While Obama has outsourced the responsibility to appoint FEC commissioners to the Senate leadership, he could take back that power and make these appointments himself. Advocates are increasingly calling on him to take a more active role in an issue that they see as endangering the very integrity of democracy in this country.
“I certainly think the White House needs to be more engaged on this question,” Free Speech for People’s Bonifaz said. “The president has spoken in favor of a [constitutional] amendment, but I think he could be doing a lot more to address what a serious threat this is to the republic. There has to be a response to Citizens United that does not simply result in making matters worse – which this ruling will do.”

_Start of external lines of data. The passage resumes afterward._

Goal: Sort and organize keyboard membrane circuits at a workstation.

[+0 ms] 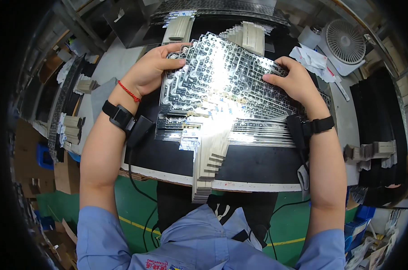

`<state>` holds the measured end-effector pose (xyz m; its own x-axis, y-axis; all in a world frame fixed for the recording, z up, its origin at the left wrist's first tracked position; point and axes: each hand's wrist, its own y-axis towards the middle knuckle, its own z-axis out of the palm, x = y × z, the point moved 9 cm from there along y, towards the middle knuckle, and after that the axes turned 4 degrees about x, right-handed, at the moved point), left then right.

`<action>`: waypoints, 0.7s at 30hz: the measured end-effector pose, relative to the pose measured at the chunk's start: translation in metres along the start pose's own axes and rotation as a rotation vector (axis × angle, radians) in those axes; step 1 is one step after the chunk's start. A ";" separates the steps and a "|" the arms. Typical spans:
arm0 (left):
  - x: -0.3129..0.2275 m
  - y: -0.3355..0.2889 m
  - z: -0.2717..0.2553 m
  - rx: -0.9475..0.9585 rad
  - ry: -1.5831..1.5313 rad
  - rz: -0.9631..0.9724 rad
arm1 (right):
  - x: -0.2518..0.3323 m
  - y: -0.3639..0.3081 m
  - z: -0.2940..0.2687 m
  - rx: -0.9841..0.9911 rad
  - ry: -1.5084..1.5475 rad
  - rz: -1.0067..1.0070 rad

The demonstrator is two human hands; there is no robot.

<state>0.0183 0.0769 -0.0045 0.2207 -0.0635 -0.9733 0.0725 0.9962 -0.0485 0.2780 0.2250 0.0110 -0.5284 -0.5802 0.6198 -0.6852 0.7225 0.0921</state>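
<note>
A thick stack of clear keyboard membrane sheets [247,76] with dark printed circuit patterns is fanned out in front of me. My left hand [151,67] grips its upper left edge, thumb on top and fingers partly hidden behind. At the right edge, my right hand [297,82] holds the sheets with its thumb pressed on the face; its other fingers are largely out of sight. Pale flat ribbon tails [210,155] hang from the sheets in a stepped bundle past the table's near edge. Bright glare washes out the middle of the stack.
Under the stack lies a black mat [253,164] on the worktable. More stacks with pale tails [179,29] rest at the back. A white fan [345,42] and a crumpled white sheet [310,60] are at the far right. Cables run down from black wrist straps [322,124].
</note>
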 end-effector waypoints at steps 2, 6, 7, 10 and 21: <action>0.002 0.000 -0.001 -0.022 0.050 -0.023 | -0.003 0.001 -0.001 0.014 0.034 0.010; -0.009 -0.003 0.004 0.040 -0.024 0.074 | -0.005 0.001 -0.002 0.020 0.046 0.047; -0.009 -0.003 0.004 0.040 -0.025 0.075 | -0.005 0.001 -0.004 0.012 0.029 0.057; -0.008 -0.004 0.006 0.021 -0.001 0.078 | -0.009 -0.001 -0.002 0.051 0.050 0.127; 0.000 0.000 -0.001 -0.020 -0.061 0.036 | 0.019 -0.001 0.015 0.024 -0.002 -0.093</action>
<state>0.0172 0.0774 -0.0052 0.2816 -0.0304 -0.9590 0.0441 0.9989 -0.0187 0.2612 0.2074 0.0107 -0.4628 -0.6455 0.6076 -0.7433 0.6560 0.1308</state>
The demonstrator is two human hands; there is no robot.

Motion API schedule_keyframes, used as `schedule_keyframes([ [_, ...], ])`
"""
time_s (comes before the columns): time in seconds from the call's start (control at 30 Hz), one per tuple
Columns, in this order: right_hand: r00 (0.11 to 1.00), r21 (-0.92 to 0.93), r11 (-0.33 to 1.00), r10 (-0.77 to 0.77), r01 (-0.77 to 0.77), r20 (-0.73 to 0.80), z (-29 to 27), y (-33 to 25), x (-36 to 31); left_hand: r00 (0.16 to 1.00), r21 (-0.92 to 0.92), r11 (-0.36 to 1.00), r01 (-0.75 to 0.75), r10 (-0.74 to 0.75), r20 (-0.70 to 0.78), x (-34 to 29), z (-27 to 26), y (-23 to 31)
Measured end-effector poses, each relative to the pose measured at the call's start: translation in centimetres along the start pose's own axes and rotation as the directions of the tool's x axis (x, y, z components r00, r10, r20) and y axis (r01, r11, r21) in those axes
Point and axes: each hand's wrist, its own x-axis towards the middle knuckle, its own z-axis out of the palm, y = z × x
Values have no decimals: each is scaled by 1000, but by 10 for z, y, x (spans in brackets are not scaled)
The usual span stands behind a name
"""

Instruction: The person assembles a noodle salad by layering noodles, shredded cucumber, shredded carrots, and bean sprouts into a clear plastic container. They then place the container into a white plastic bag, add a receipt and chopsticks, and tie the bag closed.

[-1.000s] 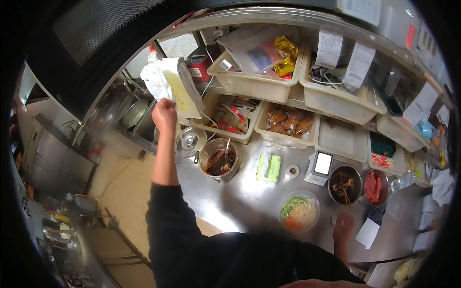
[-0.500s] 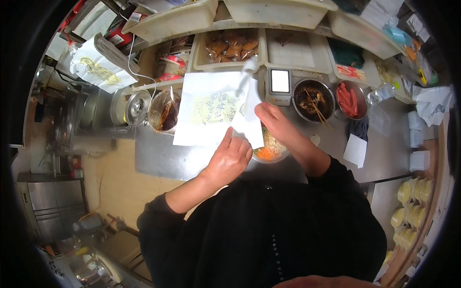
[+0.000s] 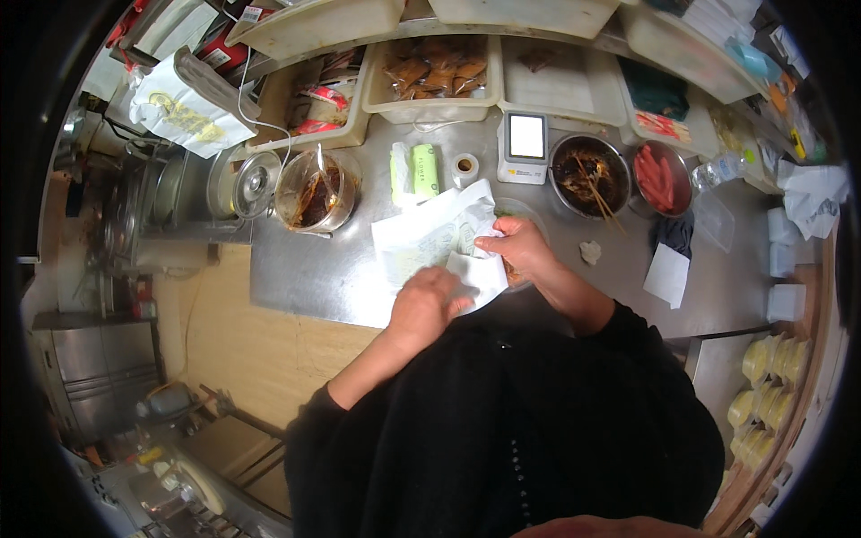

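My right hand (image 3: 522, 249) pinches the right side of a white paper bag (image 3: 421, 235), its thumb and fingers closed on the edge. The bag is tilted and creased, with faint printing on its face and a folded flap hanging low. At its lower left edge is my left hand (image 3: 420, 309), slightly blurred, with curled fingers closed on the paper. Behind the bag and right hand, a clear round bowl (image 3: 527, 213) of food is mostly hidden. Just beyond the bag lie a green-and-white soft pack (image 3: 415, 175) and a small roll (image 3: 465, 168).
A tub of dark sauce (image 3: 316, 202) stands left. To the right are a small screen device (image 3: 526, 148), a dark sauce bowl with chopsticks (image 3: 587, 177) and a bowl of red sticks (image 3: 655, 179). Plastic bins (image 3: 432, 109) line the back of the steel counter (image 3: 296, 278).
The bag has come down and toward me, tilting and folding, so the soft pack and roll behind it now show. My left hand has moved slightly lower.
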Motion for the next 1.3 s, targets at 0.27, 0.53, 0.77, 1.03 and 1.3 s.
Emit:
schedule_keyframes([
  [0.27, 913, -684, 651, -403, 330, 57, 32, 4, -12, 829, -672, 535, 512, -513, 222, 36, 27, -29],
  [0.53, 995, 651, 753, 46, -94, 91, 2, -24, -15, 835, 173, 907, 383, -260, -484, 20, 25, -88],
  [0.77, 957, 716, 698, -199, -13, 211, -4, -30, -32, 480, -229, 578, 784, -797, -366, -28, -4, -165],
  [1.03, 861, 234, 940, -324, 247, 392, 38, -48, -33, 982, 267, 959, 95, -47, -181, 21, -20, -53],
  [1.3, 726, -855, 356, -686, 378, 35, 10, -43, -26, 888, 268, 963, -11, 133, -441, 36, -46, -2],
])
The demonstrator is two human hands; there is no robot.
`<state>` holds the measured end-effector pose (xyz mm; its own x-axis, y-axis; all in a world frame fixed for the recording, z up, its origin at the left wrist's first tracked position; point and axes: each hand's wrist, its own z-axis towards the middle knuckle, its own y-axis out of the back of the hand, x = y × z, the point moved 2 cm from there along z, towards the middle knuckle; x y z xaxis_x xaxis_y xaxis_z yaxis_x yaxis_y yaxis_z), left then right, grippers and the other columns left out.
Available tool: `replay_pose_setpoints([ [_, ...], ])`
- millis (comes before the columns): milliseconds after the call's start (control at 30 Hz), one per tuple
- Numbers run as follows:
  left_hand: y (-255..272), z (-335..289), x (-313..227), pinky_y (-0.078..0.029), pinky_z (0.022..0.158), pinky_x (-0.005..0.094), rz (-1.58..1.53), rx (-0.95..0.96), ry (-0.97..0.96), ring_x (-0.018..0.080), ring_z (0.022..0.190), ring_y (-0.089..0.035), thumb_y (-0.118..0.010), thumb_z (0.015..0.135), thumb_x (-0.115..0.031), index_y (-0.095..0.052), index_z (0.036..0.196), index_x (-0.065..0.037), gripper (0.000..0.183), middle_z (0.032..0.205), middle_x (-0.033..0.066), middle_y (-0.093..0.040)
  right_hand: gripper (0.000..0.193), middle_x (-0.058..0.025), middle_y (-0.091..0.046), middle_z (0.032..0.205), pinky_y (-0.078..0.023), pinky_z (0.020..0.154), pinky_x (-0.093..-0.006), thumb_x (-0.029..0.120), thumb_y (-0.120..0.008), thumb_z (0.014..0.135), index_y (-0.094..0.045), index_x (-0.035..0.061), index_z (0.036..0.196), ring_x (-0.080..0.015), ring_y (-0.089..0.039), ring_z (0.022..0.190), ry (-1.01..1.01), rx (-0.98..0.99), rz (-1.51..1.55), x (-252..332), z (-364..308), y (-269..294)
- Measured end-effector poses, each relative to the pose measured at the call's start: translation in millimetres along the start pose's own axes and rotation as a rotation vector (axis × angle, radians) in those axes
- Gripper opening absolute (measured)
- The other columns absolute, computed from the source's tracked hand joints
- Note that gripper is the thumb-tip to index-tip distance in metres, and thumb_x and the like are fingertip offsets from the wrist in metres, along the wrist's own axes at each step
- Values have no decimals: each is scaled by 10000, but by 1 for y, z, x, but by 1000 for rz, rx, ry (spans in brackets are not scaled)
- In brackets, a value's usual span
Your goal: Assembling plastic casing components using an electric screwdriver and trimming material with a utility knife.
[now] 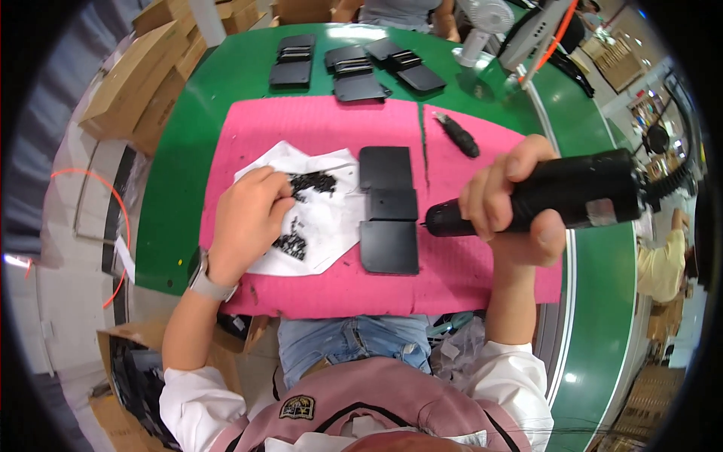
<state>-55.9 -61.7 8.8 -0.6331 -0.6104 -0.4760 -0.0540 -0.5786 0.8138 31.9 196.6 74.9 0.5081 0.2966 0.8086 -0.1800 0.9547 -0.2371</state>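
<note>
On the pink mat (331,282) that covers the near part of the green table (188,188), a sheet of white paper (331,218) lies toward the mat's left edge with small black screws (312,182) scattered over it in two loose heaps. The person's left hand (245,222) rests on that paper, fingers curled down and pinched at the upper heap of screws; whether a screw is already between the fingertips I cannot tell. Just beside the paper, near the middle of the mat, lies a black hinged plate (388,209), three flat panels in a row running from the far side toward the near edge. The right hand (512,207) is wrapped firmly around a black electric screwdriver (557,196), held level above the mat's right half with its tip pointing left, just short of the plate's right edge. A coiled black cable (674,181) leaves its rear end. A dark brush-like tool (458,135) lies at the mat's far right corner. More black plates (354,68) sit in a row at the table's far edge, next to a small white fan (482,26).
</note>
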Motion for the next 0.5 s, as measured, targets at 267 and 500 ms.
replay_pose_setpoints([
  [267,5,2,0,-430,562,359,-50,-25,86,262,625,-557,-651,722,-34,-539,725,-5,116,688,109,-540,443,-11,-480,589,-396,467,-273,378,-644,780,-450,47,1001,-116,-442,410,18,-8,47,5,1,9],
  [500,8,7,0,-435,560,330,-38,-102,80,234,601,-554,-608,720,4,-534,736,7,76,678,119,-541,434,-15,-487,591,-401,468,-283,375,-636,785,-454,44,999,-117,-449,412,27,-8,59,5,2,10],
])
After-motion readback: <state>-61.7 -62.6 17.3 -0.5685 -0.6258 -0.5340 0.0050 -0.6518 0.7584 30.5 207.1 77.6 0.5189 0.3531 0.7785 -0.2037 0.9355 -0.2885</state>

Bonifaz and others are currently trying to drum up enough public and political support to amend the U.S. Constitution in order to limit the influence of money in politics. In the meantime, however, he notes that there is important incremental work taking place at the lower levels of government and citizen engagement around this issue.
“We do believe there’s a lot of room for the states to engage in pushing back against Citizens United,” he said, pointing to legislation in Maryland that would require shareholder approval of corporate political expenditures.
“We think every state should do that,” he continued. “The amendment movement will only continue to grow because of this type of pressure from the states and municipalities.”